Participating in her fifth Harvest of Hope, the Virginia Wesleyan College junior describes the experience as physically, spiritually and emotionally exhausting.

``It's extremely intense. At my first Harvest, I spent the first three days calling my mom and begging her to come and get me. But when I saw people in the shelters, especially the children, I realized this can make a difference.

``That's why I also made a covenant to do something locally to fight hunger,'' said Holliman, who volunteers at Oasis and two local shelters for battered women.

``It used to depress me to go those places, but these people matter.''

During their one-week stay on the Eastern Shore, Harvest of Hope volunteers are based at Fairlee Manor, a camp belonging to the United Methodist Church near Chestertown, Md.

Participants work the fields for about four hours each morning.

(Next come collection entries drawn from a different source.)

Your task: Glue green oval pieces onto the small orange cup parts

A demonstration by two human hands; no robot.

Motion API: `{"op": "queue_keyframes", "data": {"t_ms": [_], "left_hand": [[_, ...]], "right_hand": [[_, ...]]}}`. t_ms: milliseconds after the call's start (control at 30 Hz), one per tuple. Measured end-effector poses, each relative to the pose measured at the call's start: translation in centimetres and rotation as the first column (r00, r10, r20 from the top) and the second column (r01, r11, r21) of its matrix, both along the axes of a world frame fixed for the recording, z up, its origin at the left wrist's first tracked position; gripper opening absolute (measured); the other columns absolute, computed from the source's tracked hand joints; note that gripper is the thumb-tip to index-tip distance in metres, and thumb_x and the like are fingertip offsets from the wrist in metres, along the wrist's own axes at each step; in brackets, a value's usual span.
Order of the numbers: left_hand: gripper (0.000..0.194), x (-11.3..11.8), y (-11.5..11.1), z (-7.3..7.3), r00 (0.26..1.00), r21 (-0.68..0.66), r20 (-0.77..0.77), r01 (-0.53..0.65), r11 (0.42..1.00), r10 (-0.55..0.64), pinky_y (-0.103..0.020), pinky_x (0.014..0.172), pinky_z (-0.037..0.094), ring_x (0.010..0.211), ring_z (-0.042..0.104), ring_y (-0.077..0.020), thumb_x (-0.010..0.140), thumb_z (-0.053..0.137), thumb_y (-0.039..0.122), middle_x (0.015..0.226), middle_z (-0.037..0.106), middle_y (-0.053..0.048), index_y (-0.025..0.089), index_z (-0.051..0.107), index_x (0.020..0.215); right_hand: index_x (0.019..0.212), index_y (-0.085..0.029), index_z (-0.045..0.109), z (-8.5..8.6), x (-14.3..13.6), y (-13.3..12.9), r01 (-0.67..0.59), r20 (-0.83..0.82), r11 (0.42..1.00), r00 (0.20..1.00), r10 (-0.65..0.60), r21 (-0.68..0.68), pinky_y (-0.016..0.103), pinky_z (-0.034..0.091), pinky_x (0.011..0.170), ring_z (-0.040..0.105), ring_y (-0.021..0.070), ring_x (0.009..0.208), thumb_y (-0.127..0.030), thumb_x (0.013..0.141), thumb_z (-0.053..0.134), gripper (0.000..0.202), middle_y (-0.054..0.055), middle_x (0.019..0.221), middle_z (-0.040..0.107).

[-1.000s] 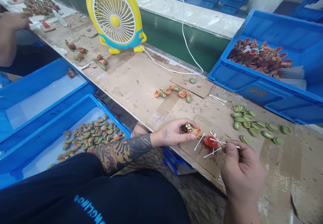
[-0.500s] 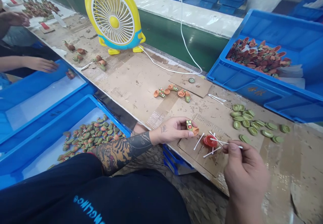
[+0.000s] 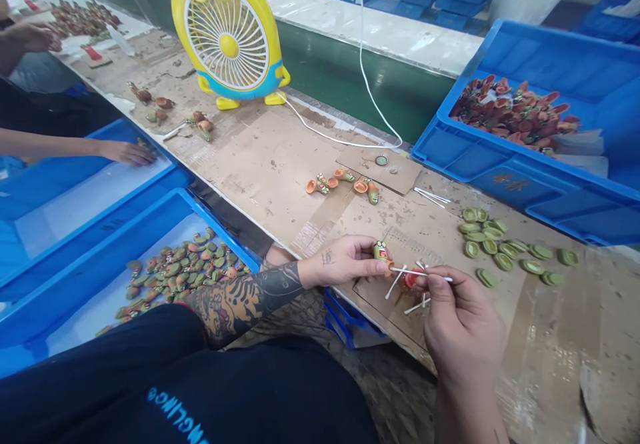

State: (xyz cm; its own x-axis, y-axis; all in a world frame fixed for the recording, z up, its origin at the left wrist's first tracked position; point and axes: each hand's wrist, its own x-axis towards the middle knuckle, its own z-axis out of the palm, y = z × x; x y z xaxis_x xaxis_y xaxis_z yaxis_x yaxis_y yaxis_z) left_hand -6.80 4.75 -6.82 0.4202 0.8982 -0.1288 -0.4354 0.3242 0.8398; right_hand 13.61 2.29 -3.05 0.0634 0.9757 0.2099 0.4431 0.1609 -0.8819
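Between the thumb and fingers of my left hand (image 3: 353, 261) is a small green and orange figurine (image 3: 381, 251) with big eyes and a red mouth. My right hand (image 3: 463, 317) pinches a cotton swab (image 3: 421, 273), whose far tip is at the figurine's orange lower part; whether it touches I cannot tell. Below the swab, a small red pot (image 3: 411, 280) is partly hidden by my right fingers. Loose cotton swabs (image 3: 395, 283) lie around the pot on the cardboard. Farther back stand several painted figurines (image 3: 344, 175), near a bottle cap (image 3: 381, 160).
Green oval pieces (image 3: 506, 247) lie at the right, before a blue crate (image 3: 530, 184) of brownish parts. A yellow fan (image 3: 229, 46) stands at the back, its white cord (image 3: 345, 143) crossing the table. Left are a bin of figurines (image 3: 200, 197) and a co-worker's hand (image 3: 127, 153).
My right hand has moved left, bringing the swab from the red pot to the figurine. My left hand barely shifts. The co-worker's hand at the left has moved right and down into a bin.
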Motion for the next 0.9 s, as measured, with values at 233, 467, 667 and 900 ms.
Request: {"op": "queue_keyframes", "data": {"t_ms": [233, 467, 667, 900], "left_hand": [[0.058, -0.1, 0.1, 0.2, 0.999, -0.021, -0.035, 0.014, 1.000, -0.014, -0.023, 0.053, 0.048, 0.059, 0.062, -0.0101, 0.069, 0.091, 0.063, 0.075, 0.071, -0.001, 0.012, 0.069, 0.086], [0.057, -0.1, 0.0, 1.1, 0.999, -0.013, -0.047, -0.019, 1.000, 0.019, -0.021, 0.052, 0.049, 0.057, 0.060, -0.0087, 0.069, 0.092, 0.063, 0.069, 0.067, 0.001, 0.013, 0.067, 0.083], [0.059, 0.0, 0.1, 0.9, 0.998, 0.001, -0.058, -0.024, 1.000, 0.024, -0.022, 0.053, 0.048, 0.054, 0.058, -0.0092, 0.068, 0.091, 0.064, 0.065, 0.066, 0.002, 0.013, 0.066, 0.082], [0.058, -0.2, 0.1, 0.7, 0.996, 0.022, -0.077, -0.041, 0.999, 0.042, -0.024, 0.055, 0.048, 0.055, 0.058, -0.0101, 0.070, 0.091, 0.063, 0.065, 0.066, 0.002, 0.013, 0.066, 0.085]], "right_hand": [[0.097, -0.021, 0.076, -0.1, 0.0, -0.3, -0.052, -0.011, 0.996, 0.999, 0.053, 0.074, 0.031, 0.056, 0.077, 0.073, 0.0194, 0.080, -0.043, 0.101, 0.068, 0.024, 0.004, 0.084, 0.077], [0.097, -0.019, 0.074, -0.9, 2.3, -0.6, 0.157, -0.005, 0.986, 0.988, -0.157, 0.057, 0.034, 0.052, 0.078, 0.068, 0.0208, 0.078, -0.050, 0.098, 0.068, 0.031, 0.004, 0.084, 0.073], [0.111, -0.022, 0.075, -1.8, 5.8, 1.1, 0.095, 0.309, 0.991, 0.949, -0.062, -0.093, 0.040, 0.052, 0.086, 0.069, 0.0284, 0.095, -0.063, 0.095, 0.054, 0.049, 0.009, 0.103, 0.075], [0.112, -0.013, 0.080, -2.7, 9.7, 6.5, 0.309, 0.502, 0.948, 0.834, -0.228, -0.082, 0.061, 0.045, 0.093, 0.061, 0.0418, 0.098, -0.051, 0.077, 0.064, 0.054, 0.020, 0.098, 0.067]]}}
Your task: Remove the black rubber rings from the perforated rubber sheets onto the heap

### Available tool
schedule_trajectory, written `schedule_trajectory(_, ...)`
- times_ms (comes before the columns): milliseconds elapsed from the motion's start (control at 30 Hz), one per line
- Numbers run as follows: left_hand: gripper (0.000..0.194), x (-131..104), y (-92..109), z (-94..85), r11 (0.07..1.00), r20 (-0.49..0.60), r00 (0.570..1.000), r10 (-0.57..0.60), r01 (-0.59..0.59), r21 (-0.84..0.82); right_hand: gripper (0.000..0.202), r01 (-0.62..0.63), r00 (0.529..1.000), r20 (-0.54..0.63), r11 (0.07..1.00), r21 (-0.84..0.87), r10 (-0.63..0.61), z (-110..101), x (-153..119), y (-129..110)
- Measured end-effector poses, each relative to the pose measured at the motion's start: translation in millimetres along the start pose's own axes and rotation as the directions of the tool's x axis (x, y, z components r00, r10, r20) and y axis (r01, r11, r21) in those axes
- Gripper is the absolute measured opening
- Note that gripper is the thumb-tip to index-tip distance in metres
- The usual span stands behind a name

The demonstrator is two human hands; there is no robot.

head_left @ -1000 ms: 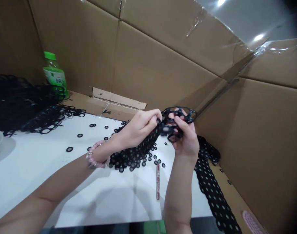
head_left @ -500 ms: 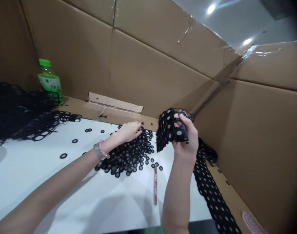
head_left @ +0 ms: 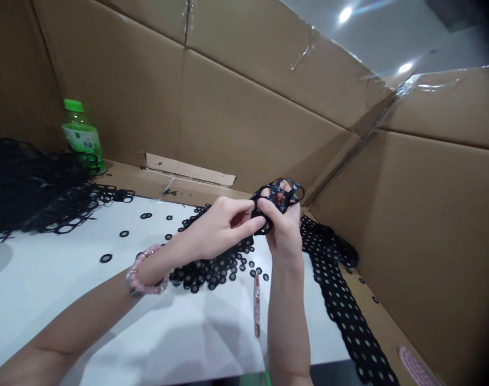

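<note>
Black openwork mesh (head_left: 282, 192) is bunched in my right hand (head_left: 286, 230), whose thumb presses on its near side. My left hand (head_left: 224, 228) has come up against the mesh from the left, thumb and fingers pinched at its edge; whether a small ring is between them is hidden. Below and behind my left hand, a heap of small black rings with pale centres (head_left: 212, 271) lies on the white table (head_left: 167, 332). A long black dotted strip (head_left: 348, 311) runs down the right side of the table.
A green-capped bottle (head_left: 83, 136) stands at the back left beside a pile of black netting (head_left: 35, 187). A thin reddish stick (head_left: 257, 305) lies near the front. Cardboard walls (head_left: 248, 118) enclose the back and right. Loose rings (head_left: 106, 258) lie at left.
My left hand has moved from the ring heap up and right to the mesh. My right hand has shifted slightly left and turned the mesh.
</note>
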State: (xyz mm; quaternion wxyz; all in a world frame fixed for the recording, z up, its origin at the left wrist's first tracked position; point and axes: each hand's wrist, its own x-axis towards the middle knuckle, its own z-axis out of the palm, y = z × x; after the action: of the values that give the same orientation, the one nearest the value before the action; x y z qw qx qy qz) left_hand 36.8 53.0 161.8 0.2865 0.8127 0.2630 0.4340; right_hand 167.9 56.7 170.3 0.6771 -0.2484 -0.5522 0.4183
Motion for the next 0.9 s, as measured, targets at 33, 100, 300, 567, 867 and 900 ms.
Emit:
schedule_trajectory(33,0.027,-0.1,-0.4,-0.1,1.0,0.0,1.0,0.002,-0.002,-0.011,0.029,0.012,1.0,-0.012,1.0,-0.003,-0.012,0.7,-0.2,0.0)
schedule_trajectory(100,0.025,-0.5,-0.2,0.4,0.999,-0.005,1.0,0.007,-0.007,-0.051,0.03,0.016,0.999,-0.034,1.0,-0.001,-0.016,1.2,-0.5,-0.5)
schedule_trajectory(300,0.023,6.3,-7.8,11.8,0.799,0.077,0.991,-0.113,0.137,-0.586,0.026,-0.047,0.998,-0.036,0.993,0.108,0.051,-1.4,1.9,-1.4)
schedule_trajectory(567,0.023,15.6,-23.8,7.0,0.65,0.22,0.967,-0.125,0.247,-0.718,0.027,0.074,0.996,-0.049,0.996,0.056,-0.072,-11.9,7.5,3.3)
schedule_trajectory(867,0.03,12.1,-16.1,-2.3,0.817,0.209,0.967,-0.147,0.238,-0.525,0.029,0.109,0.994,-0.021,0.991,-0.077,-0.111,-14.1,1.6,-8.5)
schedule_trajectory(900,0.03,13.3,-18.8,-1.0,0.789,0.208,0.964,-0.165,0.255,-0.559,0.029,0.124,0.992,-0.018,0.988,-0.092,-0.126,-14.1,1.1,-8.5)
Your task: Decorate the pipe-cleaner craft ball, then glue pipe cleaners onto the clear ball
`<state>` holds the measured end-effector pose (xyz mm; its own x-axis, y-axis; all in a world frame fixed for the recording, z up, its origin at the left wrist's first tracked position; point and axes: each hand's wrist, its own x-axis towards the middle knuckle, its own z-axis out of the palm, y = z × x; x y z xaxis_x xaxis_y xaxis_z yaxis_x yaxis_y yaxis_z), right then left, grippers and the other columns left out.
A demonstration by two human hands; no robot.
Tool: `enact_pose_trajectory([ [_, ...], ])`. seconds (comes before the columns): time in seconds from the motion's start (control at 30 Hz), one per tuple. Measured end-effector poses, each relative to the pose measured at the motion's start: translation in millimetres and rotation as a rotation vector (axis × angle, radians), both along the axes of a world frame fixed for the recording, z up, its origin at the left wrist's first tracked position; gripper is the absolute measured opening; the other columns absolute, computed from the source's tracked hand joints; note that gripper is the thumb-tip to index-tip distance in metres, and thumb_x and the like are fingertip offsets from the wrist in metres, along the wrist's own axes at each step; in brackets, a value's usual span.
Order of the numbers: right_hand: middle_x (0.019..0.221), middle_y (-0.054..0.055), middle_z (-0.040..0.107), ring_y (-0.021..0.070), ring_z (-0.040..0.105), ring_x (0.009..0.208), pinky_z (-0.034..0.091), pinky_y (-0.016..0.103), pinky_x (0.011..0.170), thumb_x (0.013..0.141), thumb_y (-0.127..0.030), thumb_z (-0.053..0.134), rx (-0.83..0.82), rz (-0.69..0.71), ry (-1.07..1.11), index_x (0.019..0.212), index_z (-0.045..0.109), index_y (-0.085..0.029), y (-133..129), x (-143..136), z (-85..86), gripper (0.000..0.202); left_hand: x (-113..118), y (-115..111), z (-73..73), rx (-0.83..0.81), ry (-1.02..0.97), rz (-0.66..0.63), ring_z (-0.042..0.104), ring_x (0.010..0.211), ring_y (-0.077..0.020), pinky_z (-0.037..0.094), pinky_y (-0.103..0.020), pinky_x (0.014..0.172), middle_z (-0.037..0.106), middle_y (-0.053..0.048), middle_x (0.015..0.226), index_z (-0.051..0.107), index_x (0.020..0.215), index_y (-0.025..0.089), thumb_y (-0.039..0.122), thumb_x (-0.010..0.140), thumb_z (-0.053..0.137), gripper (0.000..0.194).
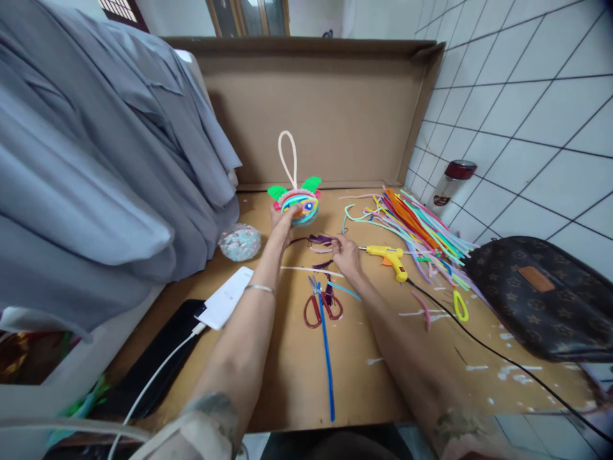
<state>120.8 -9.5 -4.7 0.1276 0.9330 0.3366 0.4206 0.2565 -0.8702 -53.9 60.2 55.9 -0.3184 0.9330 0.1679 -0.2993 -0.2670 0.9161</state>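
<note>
Grey cloth (105, 147) hangs left of the left hand (283, 220), which grips a colourful ornament (307, 211). Red-handled scissors (316, 292) lie between the forearms, nearer than the right hand (345, 254), whose fingertips pinch a purple tassel (320, 240); just right of it lies a yellow glue gun (390, 255).

left hand (282, 222) gripping, right hand (347, 254) pinching
</note>
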Motion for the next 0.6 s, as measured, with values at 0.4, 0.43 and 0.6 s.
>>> enact_pose_trajectory([
  [0.4,0.107,0.008,0.075,0.0221,0.068,0.102,0.052,0.032,0.093,0.087,-0.008,0.05,0.088,0.051,-0.491,0.107,0.075,-0.022,-8.8,-6.2,-8.4,0.035,43.3,88.9,-15.7,-0.1,0.162,0.124,0.068,0.099,-0.0205,0.053,-0.037,0.094,0.064,-0.001,0.1,0.047,0.112,0.021,0.021,0.057,0.088,0.068],
  [0.43,0.106,0.008,0.075,0.022,0.068,0.101,0.052,0.032,0.092,0.088,-0.008,0.049,0.088,0.048,-0.519,0.107,0.074,-0.022,-9.0,-6.3,-8.3,0.034,45.4,92.1,-23.1,-0.114,0.169,0.12,0.068,0.099,-0.0211,0.053,-0.038,0.094,0.064,-0.001,0.1,0.047,0.111,0.022,0.021,0.057,0.089,0.069],
  [0.6,0.104,0.009,0.074,0.0227,0.067,0.1,0.052,0.032,0.091,0.088,-0.009,0.05,0.068,0.045,-0.54,0.108,0.074,-0.021,-9.5,-7.3,-7.5,0.033,47.7,98.3,-49.5,-0.134,0.196,0.089,0.068,0.1,-0.0206,0.053,-0.036,0.095,0.066,-0.002,0.104,0.047,0.112,0.023,0.023,0.059,0.089,0.067],
])
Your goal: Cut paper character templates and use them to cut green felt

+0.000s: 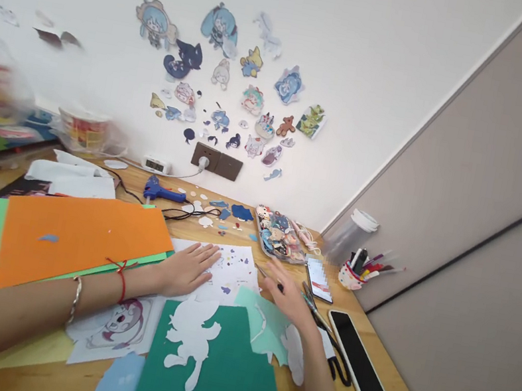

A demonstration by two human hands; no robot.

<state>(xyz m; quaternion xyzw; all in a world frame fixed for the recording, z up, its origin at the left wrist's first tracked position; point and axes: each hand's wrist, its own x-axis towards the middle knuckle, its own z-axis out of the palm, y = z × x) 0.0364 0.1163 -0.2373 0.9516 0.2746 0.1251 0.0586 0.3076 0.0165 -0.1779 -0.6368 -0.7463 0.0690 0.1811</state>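
The printed sheet (pixel 240 274) just beyond the green card (pixel 233 379) looks light, floppy, easy to crease, so I'd pinch an edge. Left hand (pixel 184 271) lies open on it; can't tell if right hand (pixel 291 303) grips anything.

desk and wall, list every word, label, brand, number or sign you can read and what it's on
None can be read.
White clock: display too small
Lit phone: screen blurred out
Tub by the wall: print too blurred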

Afternoons are spent distributing the food or working in local shelters or agencies such as the Salvation Army. Group meetings at night are used to study the causes and possible solutions for hunger, nutritional awareness, and referring to the Bible for references to hunger that are used during worship services. Although Harvest of Hope is a Methodist program, the 10 participants from Portsmouth and Chesapeake in this summer's experience included Baptists and Catholics as well as the members from West End and Aldersgate United Methodist churches.

While together only a short while, the interdenominational group placed emphasis on building a community of faith to demonstrate the relationship existing between their Christian faith and their personal lifestyles.

During July's Harvest, the Portsmouth and Chesapeake volunteers gleaned more than 4,800 pounds of corn, 2,200 pounds of apples and 7,000 pounds of cucumbers. Since 1985, more than half a million pounds of fresh produce has been gleaned and distributed to the needy via Harvest of Hope.

``Harvesting those cucumbers was a real eye-opener,'' said Wood, of Aldersgate.

``To give an example of how much food goes unharvested, we only worked eight acres of a field belonging to a Mennonite farmer near Dover, Del. That only accounted for about one 90th of his entire farm and cucumber crop.

``He'd already harvested all the cucumbers he was going to harvest for the season. By the time we'd finished, we had run out of containers and the truck from the food bank couldn't hold more. Still, there was so much left in the field that I'm sure we could have gleaned several thousand more pounds of cucumbers.

``I think that proves that the problem of hunger is not insurmountable,'' Wood said. ILLUSTRATION: Photos by JENNIFER HOLLIMAN

Harvest of Hope volunteer Ryan Volz tests a freshly shucked ear of

corn while working in the fields.

Volunteers receive a rope bracelet as a reminder of the hungry.

OTHER PROGRAMS

Two other food harvesting programs of the Society of St. Andrew

are The Potato Project and The Gleaning Network. Like Harvest for

Hope, these two programs provide food for the hungry in Virginia,

Pennsylvania, Maryland, North Carolina, Delaware and the District of

Columbia.

The Potato Project annually distributes 15 million pounds of

cosmetically unmarketable potatoes, while The Gleaning Network has

salvaged and distributed more than 2.2 million pounds of produce.